= Minhaz Merchant =

Minhaz Merchant is an editor, author and publisher. He founded the pioneering media firm Sterling Newspapers Pvt. Ltd. which was later acquired by the Indian Express Group.

==Career==
Minhaz through his media startups, has founded and launched 10 specialised magazines – Gentleman, GFQ, TV and Video World, Technocrat, Business Computer, Mega City, Business Barons, Banking & Finance, élan and Innovate. He has written seven books and is the biographer of former Prime Minister Rajiv Gandhi, the late industrialist Aditya Birla and the chairman of Larsen & Toubro, A.M. Naik.
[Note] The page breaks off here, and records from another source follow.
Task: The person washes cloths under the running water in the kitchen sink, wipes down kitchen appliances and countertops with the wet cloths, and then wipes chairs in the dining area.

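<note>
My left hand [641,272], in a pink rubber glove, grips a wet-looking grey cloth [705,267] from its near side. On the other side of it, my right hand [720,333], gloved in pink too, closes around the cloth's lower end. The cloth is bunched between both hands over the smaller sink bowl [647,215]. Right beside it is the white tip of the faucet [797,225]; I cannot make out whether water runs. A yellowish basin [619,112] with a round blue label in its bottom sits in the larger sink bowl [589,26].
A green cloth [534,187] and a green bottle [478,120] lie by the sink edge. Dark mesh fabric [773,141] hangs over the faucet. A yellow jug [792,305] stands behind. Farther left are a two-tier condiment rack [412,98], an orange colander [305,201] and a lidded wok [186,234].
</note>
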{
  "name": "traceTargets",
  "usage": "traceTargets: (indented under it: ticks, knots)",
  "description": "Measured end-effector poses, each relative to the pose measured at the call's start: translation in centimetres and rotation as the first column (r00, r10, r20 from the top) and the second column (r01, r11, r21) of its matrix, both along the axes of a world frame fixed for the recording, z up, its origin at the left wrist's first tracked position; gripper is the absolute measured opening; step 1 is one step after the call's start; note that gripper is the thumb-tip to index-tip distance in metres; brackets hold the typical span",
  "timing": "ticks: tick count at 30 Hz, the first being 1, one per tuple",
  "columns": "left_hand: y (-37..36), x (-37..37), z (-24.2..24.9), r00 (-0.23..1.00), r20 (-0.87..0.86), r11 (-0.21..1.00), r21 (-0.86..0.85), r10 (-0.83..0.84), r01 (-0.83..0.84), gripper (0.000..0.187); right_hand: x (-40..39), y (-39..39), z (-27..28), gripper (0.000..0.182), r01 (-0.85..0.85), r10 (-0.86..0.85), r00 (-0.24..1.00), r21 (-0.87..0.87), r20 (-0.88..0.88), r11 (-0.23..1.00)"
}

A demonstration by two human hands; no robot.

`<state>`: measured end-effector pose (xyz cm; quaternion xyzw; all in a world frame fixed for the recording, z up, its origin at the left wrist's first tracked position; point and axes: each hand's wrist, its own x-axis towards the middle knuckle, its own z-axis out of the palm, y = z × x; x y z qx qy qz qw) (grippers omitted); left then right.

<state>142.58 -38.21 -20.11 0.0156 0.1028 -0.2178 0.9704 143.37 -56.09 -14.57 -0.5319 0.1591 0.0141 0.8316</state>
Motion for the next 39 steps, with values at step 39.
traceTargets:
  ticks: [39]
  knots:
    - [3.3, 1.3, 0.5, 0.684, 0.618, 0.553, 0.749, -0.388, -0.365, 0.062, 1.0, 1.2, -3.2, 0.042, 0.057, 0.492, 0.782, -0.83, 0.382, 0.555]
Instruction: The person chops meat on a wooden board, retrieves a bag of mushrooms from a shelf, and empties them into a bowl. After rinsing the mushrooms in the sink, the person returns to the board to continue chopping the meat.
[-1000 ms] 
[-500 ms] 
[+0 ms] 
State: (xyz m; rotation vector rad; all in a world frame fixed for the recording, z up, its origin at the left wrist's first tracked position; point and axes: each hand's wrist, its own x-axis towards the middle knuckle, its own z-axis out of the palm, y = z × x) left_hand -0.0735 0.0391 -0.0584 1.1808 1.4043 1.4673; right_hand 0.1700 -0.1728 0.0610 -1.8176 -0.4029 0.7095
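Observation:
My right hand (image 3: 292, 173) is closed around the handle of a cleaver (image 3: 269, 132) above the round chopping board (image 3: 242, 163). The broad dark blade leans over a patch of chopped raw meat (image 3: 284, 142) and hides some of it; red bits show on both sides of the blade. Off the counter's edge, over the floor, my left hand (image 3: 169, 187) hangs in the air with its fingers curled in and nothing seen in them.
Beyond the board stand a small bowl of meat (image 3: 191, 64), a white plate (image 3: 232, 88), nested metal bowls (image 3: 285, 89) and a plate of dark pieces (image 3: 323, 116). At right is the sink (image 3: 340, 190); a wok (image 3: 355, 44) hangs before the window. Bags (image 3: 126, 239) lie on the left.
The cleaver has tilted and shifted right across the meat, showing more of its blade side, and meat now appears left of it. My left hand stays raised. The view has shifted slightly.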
Minhaz has appeared on numerous television news programmes on India Today TV, TimesNow and NDTV. His YouTube channel features a current affairs show Head-On with Minhaz Merchant for some time. His last video on YouTube is 3 year old

Apart from being a media entrepreneur, Minhaz is a widely published newspaper columnist and television commentator. He is the author of The New Clash of Civilizations: How the Contest Between America, China, India and Islam will Shape Our Century.

==Education==
Minhaz Merchant studied in Cathedral and John Connon School, Mumbai, West Buckland School, Devon, England, and St. Xaviers College, Bombay University. He holds an honours degree in physics and mathematics and is the recipient of the Lady Jeejeebhoy scholarship for physics.

==Personal==
Minhaz was born in Bhavnagar, Gujarat, to a prominent industrialist Muslim family. His father, D.M. Merchant, was one of India’s first business graduates from the University of California, Berkeley, in 1950. Minhaz is married to the artist Kahini Merchant and has two children Suhail and Tehzeeb.